For the federal Crown to compensate plaintiffs for broad issues of cultural loss because of the small minority of status Indians who attended residential schools would be nonsensical, Siebert is quoted in the Post (March 17). He claims most First Nations children did not attend residential schools, as documents he gathered from the Department of Indian and Northern Affairs archives show only 7,100 children attended residential schools between 1890 and 1965.
"If residential schools are a train, I don't think you can load that train with all the baggage of cultural loss. They weren't even the major educational vehicle for most people," Siebert said.
The United Church of Canada was quick to distance themselves from their former employee, writing a response document.
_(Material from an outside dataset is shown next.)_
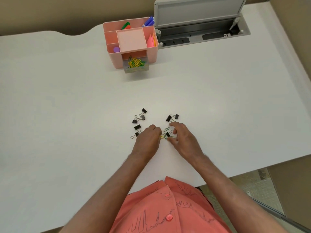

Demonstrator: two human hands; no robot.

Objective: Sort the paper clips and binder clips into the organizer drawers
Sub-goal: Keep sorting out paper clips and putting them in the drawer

"The articles in the National Post are based on the notion that federal files on residential schools contain sufficient evidence to prove that residential schools are not the prime cause of cultural loss and social instability in Native communities today. It would be understandable if the innocent reader of the National Post were to arrive at the conclusion that they were a minimal part of the cause. This certainly seems to be the intent of the argument put forward in the National Post," writes United Church of Canada senior advisor Brian Thorpe in a response article posted on www.uccan.org
"What is of much greater importance is the almost complete reliance on documents in federal archives in advancing that argument. Almost all of these documents were authored by federal bureaucrats or school administrators with the occasional letter from an ecclesiastical bureaucrat thrown into the mix. This gives rise to an important question. Where is the Aboriginal voice in the federal archives? Where in the archives do the children who were at the school tell their story? ... written documents never represent anything more than a partial rendering of the truth. Written by those in charge they rarely reflect the lived experience of those involved."
The pain suffered by people is much more important than any report Siebert can do, said Thompson.
"Siebert can never uncover anything about residential schools in a box of papers."
Joe Tom is supervisor of the Nuu-chah-nulth Residential School Healing Project. He said Siebert takes one particular view- government records- and fails to see other evidence, such as loss of language, culture, parenting skills and the teachings of Elders.
"All these things were strictly prohibited in the residential school system," Tom said.
"A child spends 10 months in a school without any contact with their language, their culture, their parents and their families. They spent two months each summer at home. So if you multiply that over a 10-year schooling period, that means that out of 10 years they've spent less than two years learning from their parents, grandparents and Elders about their culture, language, traditions, history, and who they are as people."